TASK STATEMENT: Having found the line that holds "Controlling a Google", give that line and all lines after it again, word for word, through the end of the data below.

INFORMATION PROVIDED:
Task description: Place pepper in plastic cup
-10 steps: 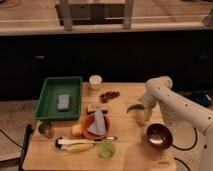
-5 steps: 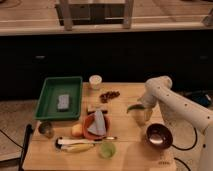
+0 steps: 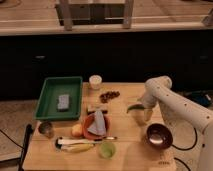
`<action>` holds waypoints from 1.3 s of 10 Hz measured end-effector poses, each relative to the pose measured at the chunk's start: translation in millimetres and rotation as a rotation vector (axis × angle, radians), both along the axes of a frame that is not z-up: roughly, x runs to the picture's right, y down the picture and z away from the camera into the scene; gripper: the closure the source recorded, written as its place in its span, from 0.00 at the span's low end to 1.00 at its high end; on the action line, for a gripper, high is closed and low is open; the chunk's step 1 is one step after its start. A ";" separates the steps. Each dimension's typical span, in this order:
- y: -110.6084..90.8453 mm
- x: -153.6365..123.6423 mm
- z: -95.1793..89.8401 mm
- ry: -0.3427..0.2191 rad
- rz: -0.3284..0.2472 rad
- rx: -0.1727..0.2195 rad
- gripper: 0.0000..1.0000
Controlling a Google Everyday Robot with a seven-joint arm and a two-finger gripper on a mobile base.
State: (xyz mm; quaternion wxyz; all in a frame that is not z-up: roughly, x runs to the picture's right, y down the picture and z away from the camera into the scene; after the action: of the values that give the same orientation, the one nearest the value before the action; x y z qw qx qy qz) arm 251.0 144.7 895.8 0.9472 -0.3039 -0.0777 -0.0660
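Slender, smooth green pepper (image 3: 133, 107), curved to a point, pinched in the gripper (image 3: 141, 109) of a glossy white arm, well right of the rectangular green tray (image 3: 49, 96). Just beneath, a pale translucent cup (image 3: 144, 117). Between tray and cup, a round red bowl (image 3: 90, 131). Farther right than the cup, a dark rounded bowl (image 3: 159, 135). Matte pale wooden table (image 3: 127, 152) underneath; dark cabinet fronts behind the tray.

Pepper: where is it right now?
In the camera view, the pepper is at the right of the table, beside the gripper, just behind the brown bowl.
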 end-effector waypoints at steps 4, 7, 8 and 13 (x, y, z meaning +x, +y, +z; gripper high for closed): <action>-0.6 -0.3 1.1 -0.008 -0.016 0.002 0.20; -0.1 0.4 1.7 -0.011 -0.023 0.001 0.20; -0.3 0.3 2.7 -0.013 -0.027 0.001 0.20; -0.2 0.8 3.6 -0.021 -0.043 0.001 0.20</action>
State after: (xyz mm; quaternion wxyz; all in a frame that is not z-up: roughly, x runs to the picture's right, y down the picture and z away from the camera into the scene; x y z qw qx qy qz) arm 251.7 144.5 899.4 0.9448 -0.3044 -0.0811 -0.0898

RESULT FOR THIS TASK:
Controlling a Google Everyday Robot with a seven-joint arm and a two-finger gripper on a mobile base.
State: (xyz mm; quaternion wxyz; all in a frame that is not z-up: roughly, x runs to the picture's right, y down the picture and z away from the camera into the scene; after the action: of the values that give the same orientation, the one nearest the value before the action; x y z qw qx qy qz) arm 251.0 144.7 895.8 0.9472 -0.3039 -0.0777 -0.0660
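Slender, smooth green pepper (image 3: 133, 107), curved to a point, pinched in the gripper (image 3: 141, 109) of a glossy white arm, well right of the rectangular green tray (image 3: 49, 96). Just beneath, a pale translucent cup (image 3: 144, 117). Between tray and cup, a round red bowl (image 3: 90, 131). Farther right than the cup, a dark rounded bowl (image 3: 159, 135). Matte pale wooden table (image 3: 127, 152) underneath; dark cabinet fronts behind the tray.

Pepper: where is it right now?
In the camera view, the pepper is at the right of the table, beside the gripper, just behind the brown bowl.
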 end-effector waypoints at steps 4, 7, 8 and 13 (x, y, z meaning +x, +y, +z; gripper high for closed): <action>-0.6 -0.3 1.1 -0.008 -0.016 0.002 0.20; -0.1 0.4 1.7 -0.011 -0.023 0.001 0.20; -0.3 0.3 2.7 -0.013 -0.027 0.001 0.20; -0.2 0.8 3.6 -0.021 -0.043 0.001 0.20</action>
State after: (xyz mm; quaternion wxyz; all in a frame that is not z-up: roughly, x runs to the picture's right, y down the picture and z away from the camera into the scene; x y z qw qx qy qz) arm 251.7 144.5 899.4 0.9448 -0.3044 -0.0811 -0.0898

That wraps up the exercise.